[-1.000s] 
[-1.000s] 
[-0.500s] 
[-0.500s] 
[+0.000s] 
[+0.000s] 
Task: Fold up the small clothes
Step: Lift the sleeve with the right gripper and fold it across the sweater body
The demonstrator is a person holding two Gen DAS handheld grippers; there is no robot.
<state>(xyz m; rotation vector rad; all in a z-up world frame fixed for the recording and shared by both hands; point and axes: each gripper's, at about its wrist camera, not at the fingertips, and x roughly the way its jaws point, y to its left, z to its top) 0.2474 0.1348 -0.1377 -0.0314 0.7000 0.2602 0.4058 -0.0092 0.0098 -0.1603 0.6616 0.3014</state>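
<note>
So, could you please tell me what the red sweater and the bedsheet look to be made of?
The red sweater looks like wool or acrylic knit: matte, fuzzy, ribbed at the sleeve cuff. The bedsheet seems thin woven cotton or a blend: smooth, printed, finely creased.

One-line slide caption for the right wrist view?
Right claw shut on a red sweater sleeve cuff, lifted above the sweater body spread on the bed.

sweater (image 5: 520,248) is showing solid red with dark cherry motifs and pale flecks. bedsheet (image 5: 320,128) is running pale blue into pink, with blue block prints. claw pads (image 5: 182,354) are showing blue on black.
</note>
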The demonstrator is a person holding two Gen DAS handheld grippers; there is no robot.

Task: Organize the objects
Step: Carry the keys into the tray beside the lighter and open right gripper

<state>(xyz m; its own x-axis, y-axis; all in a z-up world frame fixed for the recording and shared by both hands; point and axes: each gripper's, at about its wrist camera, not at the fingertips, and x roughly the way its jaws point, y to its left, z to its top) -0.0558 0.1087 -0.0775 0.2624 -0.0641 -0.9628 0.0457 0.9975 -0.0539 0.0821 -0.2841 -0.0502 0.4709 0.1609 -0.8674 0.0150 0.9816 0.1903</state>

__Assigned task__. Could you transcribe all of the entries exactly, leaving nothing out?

__Exercise response__.
[-1.000s] 
[-1.000s] 
[-0.500s] 
[-0.500s] 
[+0.000s] 
[+0.000s] 
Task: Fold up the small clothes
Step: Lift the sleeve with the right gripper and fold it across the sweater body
The demonstrator is a person holding two Gen DAS handheld grippers; there is no robot.
<state>(xyz m; rotation vector rad; all in a z-up world frame fixed for the recording and shared by both hands; point and axes: each gripper's, at about its wrist camera, not at the fingertips, and x roughly the way its jaws point, y to its left, z to its top) 0.2474 0.1348 -0.1377 -0.0314 0.7000 0.2602 0.4058 -0.0092 0.0098 -0.1603 0.6616 0.3014</state>
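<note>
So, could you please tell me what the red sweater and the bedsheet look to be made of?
The red sweater looks like wool or acrylic knit: matte, fuzzy, ribbed at the sleeve cuff. The bedsheet seems thin woven cotton or a blend: smooth, printed, finely creased.

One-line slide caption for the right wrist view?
Right claw shut on a red sweater sleeve cuff, lifted above the sweater body spread on the bed.

sweater (image 5: 520,248) is showing solid red with dark cherry motifs and pale flecks. bedsheet (image 5: 320,128) is running pale blue into pink, with blue block prints. claw pads (image 5: 182,354) are showing blue on black.
</note>
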The demonstrator is a person holding two Gen DAS handheld grippers; there is no robot.

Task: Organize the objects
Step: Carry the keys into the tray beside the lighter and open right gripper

<state>(xyz m; its own x-axis, y-axis; all in a z-up world frame fixed for the recording and shared by both hands; point and axes: each gripper's, at about its wrist camera, not at the fingertips, and x roughly the way its jaws point, y to its left, z to its top) -0.0558 0.1087 -0.0775 0.2624 -0.0641 -0.9628 0.0457 0.9975 -0.0539 0.0821 -0.2841 -0.0502 0.4709 0.1609 -0.8674 0.0150 0.9816 0.1903</state>

The exercise output is complete.